Abstract
The processing and characterization of hybrid PMMA resin composites with nano-zirconia (ZrO2) and electrospun polystyrene (PS) polymer fibers were presented in this study. Reinforcement was selected with the intention to tune the physical and mechanical properties of the hybrid composite. Surface modification of inorganic particles was performed in order to improve the adhesion of reinforcement to the matrix. Fourier transform infrared spectroscopy (FTIR) provided successful modification of zirconia nanoparticles with 3-Methacryloxypropyltrimethoxysilane (MEMO) and bonding improvement between incompatible inorganic nanoparticles and PMMA matrix. Considerable deagglomeration of nanoparticles in the matrix occurred after the modification has been revealed by scanning electron microscopy (SEM).
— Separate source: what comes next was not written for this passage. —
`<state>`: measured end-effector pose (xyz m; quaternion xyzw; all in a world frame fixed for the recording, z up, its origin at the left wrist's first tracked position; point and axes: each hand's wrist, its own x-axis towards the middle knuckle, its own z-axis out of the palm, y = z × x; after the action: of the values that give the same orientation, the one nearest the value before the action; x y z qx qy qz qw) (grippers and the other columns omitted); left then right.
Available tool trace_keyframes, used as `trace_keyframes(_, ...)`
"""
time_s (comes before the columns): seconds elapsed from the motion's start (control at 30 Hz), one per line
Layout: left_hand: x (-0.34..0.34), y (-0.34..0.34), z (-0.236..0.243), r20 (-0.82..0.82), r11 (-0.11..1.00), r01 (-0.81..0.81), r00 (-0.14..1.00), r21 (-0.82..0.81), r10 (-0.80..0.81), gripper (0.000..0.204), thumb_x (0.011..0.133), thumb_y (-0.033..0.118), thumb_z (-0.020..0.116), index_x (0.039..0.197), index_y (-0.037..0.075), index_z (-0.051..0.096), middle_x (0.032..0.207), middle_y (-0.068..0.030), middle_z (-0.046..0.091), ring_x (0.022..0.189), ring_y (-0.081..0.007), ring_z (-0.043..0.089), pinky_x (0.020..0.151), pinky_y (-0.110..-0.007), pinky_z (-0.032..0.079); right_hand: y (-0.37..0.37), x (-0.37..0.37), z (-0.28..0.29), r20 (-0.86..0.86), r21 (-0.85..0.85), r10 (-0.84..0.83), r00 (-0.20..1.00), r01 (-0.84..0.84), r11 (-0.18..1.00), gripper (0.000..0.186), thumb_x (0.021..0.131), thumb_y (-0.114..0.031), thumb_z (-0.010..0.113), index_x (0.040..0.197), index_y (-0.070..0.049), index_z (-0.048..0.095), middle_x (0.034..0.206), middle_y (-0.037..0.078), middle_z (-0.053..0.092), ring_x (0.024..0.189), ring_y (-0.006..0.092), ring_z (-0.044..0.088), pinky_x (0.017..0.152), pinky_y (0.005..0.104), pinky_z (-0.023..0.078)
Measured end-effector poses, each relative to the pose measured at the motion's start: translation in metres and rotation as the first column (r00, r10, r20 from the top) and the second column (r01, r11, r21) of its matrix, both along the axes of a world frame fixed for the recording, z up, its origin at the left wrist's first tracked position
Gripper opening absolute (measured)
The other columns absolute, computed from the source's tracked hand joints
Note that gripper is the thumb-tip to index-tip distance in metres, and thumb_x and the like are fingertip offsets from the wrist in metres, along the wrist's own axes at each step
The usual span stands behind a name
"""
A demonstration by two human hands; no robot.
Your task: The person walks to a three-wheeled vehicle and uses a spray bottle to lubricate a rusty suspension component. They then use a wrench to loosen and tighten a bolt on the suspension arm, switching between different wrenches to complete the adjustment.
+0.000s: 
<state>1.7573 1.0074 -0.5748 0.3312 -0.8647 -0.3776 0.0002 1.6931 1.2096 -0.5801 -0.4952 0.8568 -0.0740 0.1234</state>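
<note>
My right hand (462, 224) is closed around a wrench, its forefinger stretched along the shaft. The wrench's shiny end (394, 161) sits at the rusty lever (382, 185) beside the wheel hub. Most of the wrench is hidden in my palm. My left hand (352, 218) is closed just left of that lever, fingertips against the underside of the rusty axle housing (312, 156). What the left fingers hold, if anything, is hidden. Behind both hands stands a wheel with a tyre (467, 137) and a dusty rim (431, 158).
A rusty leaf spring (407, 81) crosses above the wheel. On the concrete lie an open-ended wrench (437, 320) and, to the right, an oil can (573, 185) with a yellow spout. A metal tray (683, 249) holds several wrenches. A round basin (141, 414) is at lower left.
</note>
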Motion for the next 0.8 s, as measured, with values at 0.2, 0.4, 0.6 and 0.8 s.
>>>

Microhardness increased with the concentration of modified nanoparticles, while the fibers were the modifier that lowers hardness and promotes toughness of hybrid composites. Impact test displayed increased absorbed energy after the PS electrospun fibers had been embedded. The optimized composition of the hybrid was determined and a good balance of thermal and mechanical properties was achieved.
Highlights
Composite materials combine the properties of their constituents offering the new material improved properties and enabling the tuning of the properties to fit predefined needs
Characteristic acrylate CH3 vibration of MEMO silane was observed at 1173 cm-1 in the spectrum of modified zirconia
The peak at 1721 cm-1 that is associated with carbonyl stretching band C = O which is present in the silane coupling agent (MEMO) was observed in the spectrums of modified zirconia and the composite [41,42,43]
Summary
Composite materials combine the properties of their constituents offering the new material improved properties and enabling the tuning of the properties to fit predefined needs. Hybrid reinforcement composite systems are created with the aim of improving t physical and mechanical properties by a synergy of two or even more reinforcement types. In the wide area of research, hybrid reinforcements were of different combinations: particles and fibers [1,2,3,4], two different types of particles [5], particles and whiskers [6], two or three types of fibers [7]. The improvement is, in general, better with multiple rather than a single reinforcement type, so that every one of the added reinforcements improves a different material property. One of the reinforcements should be aimed at improving toughness and the other, for example, improving hardness and elastic modulus [8].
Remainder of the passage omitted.